Сижу-сижу, надоест сидеть, притомлюсь, разжарюсь, мелькание лиц свет застит — бумажки и кусочки в подол соберу, к буфетной стойке подкачусь, брошу перед нарумяненною мордой самую красивую бумажку: «Налей сладкой водички, налей мне горячего чаю, кофе!..» Кофе в бумажном стаканчике вкуснее всего на свете, горький, жидкий, вонючий, водянистый. Это вокзальный кофе, и его с наслаждением сместе со мной пьют бездомные старики и вокзальная нищенка Лиза, больная, немая и бесноватая, у нее пять детей, мал мала меньше, и они ходят за ней, как общипанные гусята, а Лиза хочет их наругать, но не может — языка нет. Она вытирает им носы ладонью, вынимает им куски из-под юбки; ее отовсюду гонят, и пристанище у нее только на Казанском, только здесь еще принимают ее за путешественницу и уважают в ней многодетную мать. Я люблю Лизу и хочу ее вылечить. Я хочу, чтоб она заговорила. Она не подпускает к себе никого. Как увидит — человек к ней приближается, — бежит в страхе. Крепко били тебя, родная. Крепко запугали. Кто, когда вырвал тебе с корнем язык, играющий внутри поцелуя в веселой любви?!
Я ем свои кусочки. Я выхожу под навес, где на узлах дремлют старики, и крошу корочки голубям и воробьям. Солнце бьет мне в лицо. Я жмурюсь. Я раскоса; я татарка. Я бурятка, я монголка, я Восток, я Азия, я лохматая суровая нить, я сшиваю огромные лоскуты ничьих земель. Во мне видят родную, меня путают с родными, мне навстречу бегут, будто это я их встречаю. Нет, нет, милые, я не ваша. Я ваш бирюзовый перстень на руке, я ваш беляш в зубах; но я вас не родила, и вы меня не родили. Не вас я здесь встречаю. А жаль. Разве в крови, своей или чужой, все дело?! Где нож?! Вот кровь моя. И как вы отличите вашу, мою багровость и алость?!.. — хлещет и льется, без разбору, неостановимо. Куда за врачом?!.. — я сама себе врач. Подолом зажму, губой высосу. До свадьбы заживет. До той свадьбы, самой моей, где мне воду в вино превратят.
«Подайте на жизнь!.. Я люблю вас. Я отмолю вас у горя».
«На, держи, Божья душонка!.. И я за тебя помолюсь».
Так сидела я на Казанском, и полна была радости и веселья моя торжественная милостыня — так нежно, так счастливо просила я ее, что сияли навстречу мне лица! В презрительном ли смехе, в чистом ли сочувствии — а равно мне было! Мои протянутые руки — мост между мной и миром. Идите по мосту, будущие.
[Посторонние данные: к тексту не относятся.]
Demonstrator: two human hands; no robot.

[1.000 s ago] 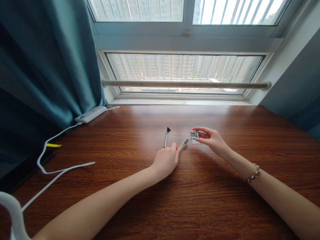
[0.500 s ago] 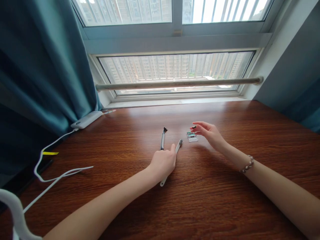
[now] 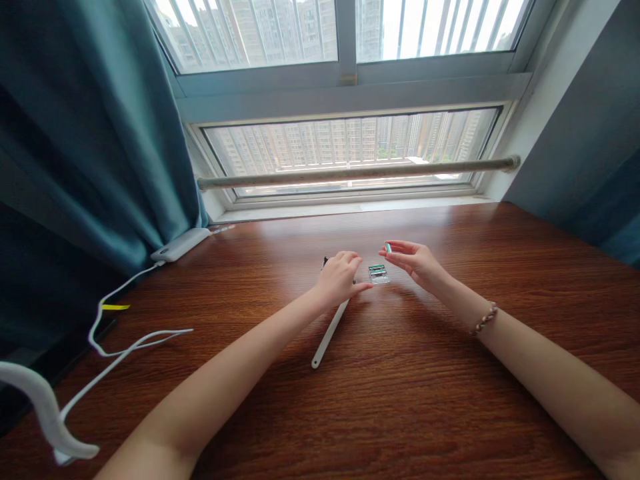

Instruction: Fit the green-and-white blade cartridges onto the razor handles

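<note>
Between the thumb and fingers of my right hand (image 3: 413,259) is a small teal razor cartridge (image 3: 389,247), held above the table. Just below and left of it lies a clear plastic case (image 3: 379,275) with teal and dark cartridges inside. My left hand (image 3: 341,279) is open, thumb and fingers apart, close to the left side of the case. A white toothbrush (image 3: 329,339) lies slanted on the table beneath it, the brush head mostly covered by the hand. Only the dark tip of a razor (image 3: 325,261) shows behind my left hand; its handle is hidden.
The brown wooden table (image 3: 425,400) reaches to the window sill. On the left are a white power strip (image 3: 181,245) beside the blue curtain (image 3: 115,133), white cables (image 3: 125,350), a yellow strip (image 3: 115,307) and a curved white thing (image 3: 45,413) near the front.
My left hand has let go of the toothbrush and moved forward and right towards the case, its fingers spreading. My right hand has lifted the cartridge slightly away from the case. The view has shifted slightly.
</note>
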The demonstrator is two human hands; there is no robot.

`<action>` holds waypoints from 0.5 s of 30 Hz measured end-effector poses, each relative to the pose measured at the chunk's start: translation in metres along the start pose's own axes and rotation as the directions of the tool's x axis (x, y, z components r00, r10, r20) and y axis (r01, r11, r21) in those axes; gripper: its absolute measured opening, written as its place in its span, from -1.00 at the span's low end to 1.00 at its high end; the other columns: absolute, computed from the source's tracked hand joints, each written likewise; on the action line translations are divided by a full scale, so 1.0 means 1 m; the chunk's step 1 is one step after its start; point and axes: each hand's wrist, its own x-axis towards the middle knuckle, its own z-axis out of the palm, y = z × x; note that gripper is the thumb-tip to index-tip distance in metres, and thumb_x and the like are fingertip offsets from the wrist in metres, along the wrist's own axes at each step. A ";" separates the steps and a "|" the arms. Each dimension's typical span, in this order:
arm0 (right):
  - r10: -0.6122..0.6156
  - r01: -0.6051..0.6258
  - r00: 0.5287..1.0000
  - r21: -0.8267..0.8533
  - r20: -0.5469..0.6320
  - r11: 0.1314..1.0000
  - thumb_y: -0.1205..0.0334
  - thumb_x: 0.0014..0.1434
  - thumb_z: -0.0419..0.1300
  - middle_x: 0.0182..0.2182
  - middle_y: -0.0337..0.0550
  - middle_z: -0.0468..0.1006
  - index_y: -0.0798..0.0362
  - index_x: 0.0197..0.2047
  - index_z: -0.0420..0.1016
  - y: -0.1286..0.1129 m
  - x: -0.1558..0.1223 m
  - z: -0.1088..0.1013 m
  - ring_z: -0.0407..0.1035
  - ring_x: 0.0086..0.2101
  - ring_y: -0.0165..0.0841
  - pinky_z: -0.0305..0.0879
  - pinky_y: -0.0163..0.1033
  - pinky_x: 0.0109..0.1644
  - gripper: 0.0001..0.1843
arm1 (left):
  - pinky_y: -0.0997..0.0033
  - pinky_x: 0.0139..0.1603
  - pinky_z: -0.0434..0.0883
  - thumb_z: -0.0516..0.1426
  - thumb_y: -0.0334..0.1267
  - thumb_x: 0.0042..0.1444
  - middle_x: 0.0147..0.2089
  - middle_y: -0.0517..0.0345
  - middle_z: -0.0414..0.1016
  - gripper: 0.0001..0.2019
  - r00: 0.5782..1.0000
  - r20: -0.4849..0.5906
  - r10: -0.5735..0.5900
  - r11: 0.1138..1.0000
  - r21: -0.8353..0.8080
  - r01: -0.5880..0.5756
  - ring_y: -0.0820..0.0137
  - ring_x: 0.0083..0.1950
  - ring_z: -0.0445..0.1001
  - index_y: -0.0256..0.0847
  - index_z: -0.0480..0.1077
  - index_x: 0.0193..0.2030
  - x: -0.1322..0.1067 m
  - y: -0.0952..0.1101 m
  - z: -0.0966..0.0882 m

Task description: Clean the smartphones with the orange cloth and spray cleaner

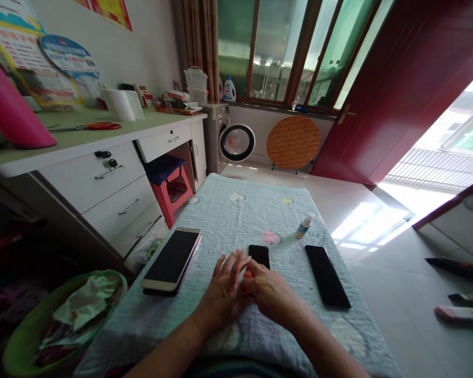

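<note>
In the head view, my left hand (223, 291) lies low over the cloth-covered table, its fingers stretched out and slightly apart. My right hand (270, 291) is closed around a small orange object (249, 274), mostly hidden by the fingers, so its kind cannot be made out. The two hands meet in front of me. Just beyond them a black phone (260, 254) lies flat, its near part covered by my hands. To the left rests a gold-framed phone (174, 258) on top of another device. Another black phone (328, 276) lies to the right.
A small white spray bottle (304, 227) stands behind the right phone on the pale blue quilted cloth (236, 220). Left of the table are a green bin (19, 336) with crumpled paper, a red stool (169, 194) and a desk (98, 181). A washing machine with its door (237, 143) ajar stands farther off.
</note>
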 end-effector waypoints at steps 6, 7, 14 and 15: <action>0.014 -0.014 1.000 0.015 0.008 1.000 0.38 0.25 0.06 -0.04 -0.15 0.44 -0.07 -0.19 0.57 -0.007 -0.006 0.001 0.30 -0.15 -0.31 0.13 -0.30 -0.25 -0.73 | -0.31 0.32 0.04 0.12 -0.34 0.20 0.22 -0.19 0.39 -0.02 0.998 0.070 -0.005 0.992 -0.124 0.013 0.10 0.32 0.28 -0.21 -0.65 0.43 0.002 0.001 -0.002; 0.014 -0.014 1.000 0.009 0.003 1.000 0.37 0.25 0.07 -0.06 -0.16 0.44 -0.08 -0.19 0.58 -0.006 -0.005 0.001 0.29 -0.16 -0.31 0.12 -0.30 -0.27 -0.74 | -0.31 0.32 0.05 0.13 -0.34 0.19 0.24 -0.20 0.37 -0.01 0.997 0.074 -0.003 0.992 -0.122 0.012 0.09 0.31 0.28 -0.20 -0.63 0.43 0.002 0.000 -0.001; 0.020 -0.022 0.999 -0.069 -0.033 0.997 0.27 0.23 0.16 -0.21 -0.19 0.40 -0.05 -0.29 0.56 0.009 0.009 0.001 0.27 -0.24 -0.34 0.02 -0.30 -0.37 -0.86 | -0.27 0.25 0.22 0.22 -0.33 0.09 0.35 -0.32 0.10 -0.01 1.000 -0.024 -0.018 0.999 -0.050 0.016 -0.06 0.37 0.12 -0.21 -0.42 0.45 -0.003 -0.005 0.008; 0.024 -0.027 0.999 -0.079 -0.038 0.997 0.27 0.23 0.16 -0.22 -0.18 0.39 -0.04 -0.30 0.56 0.011 0.012 0.000 0.27 -0.25 -0.34 0.00 -0.30 -0.38 -0.86 | -0.27 0.25 0.22 0.23 -0.32 0.08 0.34 -0.32 0.09 -0.02 0.999 -0.045 -0.021 0.999 -0.050 0.019 -0.09 0.38 0.09 -0.23 -0.38 0.45 -0.004 -0.005 0.009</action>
Ноги затекли. Я встала, хрустнула в потяге хребтом, протолкалась на улицу. Две реки синего воздуха втекли в мои ноздри. Я стояла крепко, подняв лицо, и меня охватывал ветер. Устав стоять, я присела на корточки, обтянув мешковиной колени, и тут услышала над собой рычание:
— Кто ты?! Зачем ты здесь?!
Я молчала и таращилась: круглое громадное лицо, покрытое щетиной, гладкое яйцо обритой головы, в вырезе рубахи — курчавые кабаньи заросли и крестик на бечевке, запутавшийся в них. Из-под обезьяньих надбровных дуг — в меня — навылет — две белые пули, сверлящие и разрывные.
— Когда я говорю — отвечать!
— Я Ксения, и я живу на земле, — сказала я и усмехнулась.
— На, Ксения, тебе руку мою, — сказал человек и протянул руку.
Я протянула свою в ответ. Он схватил меня за руку, резко и грубо рванул вверх. Обхватил поперек живота. Поднял и понес. Я била его ногами, царапала. Люди хохотали, показывали на нас пальцами: «Вон, муж жену пьяную несет, щас покажет ей, где раки зимуют». Его толстый живот жег мою щеку, а из подмышек пахло собакой, солью и перцем. Я пыталась кричать. Он засунул мне в зубы кулак и встряхнул меня, зарычал: «Вякни попробуй». Я ничего не видела, лицо мое было воткнуто в его одышливо содрогающийся живот, в шершавую ткань рубахи. Я услышала, как хлопнула дверца машины. Меня втолкнули в железную коробку, и человекобык рухнул на сиденье рядом со мной.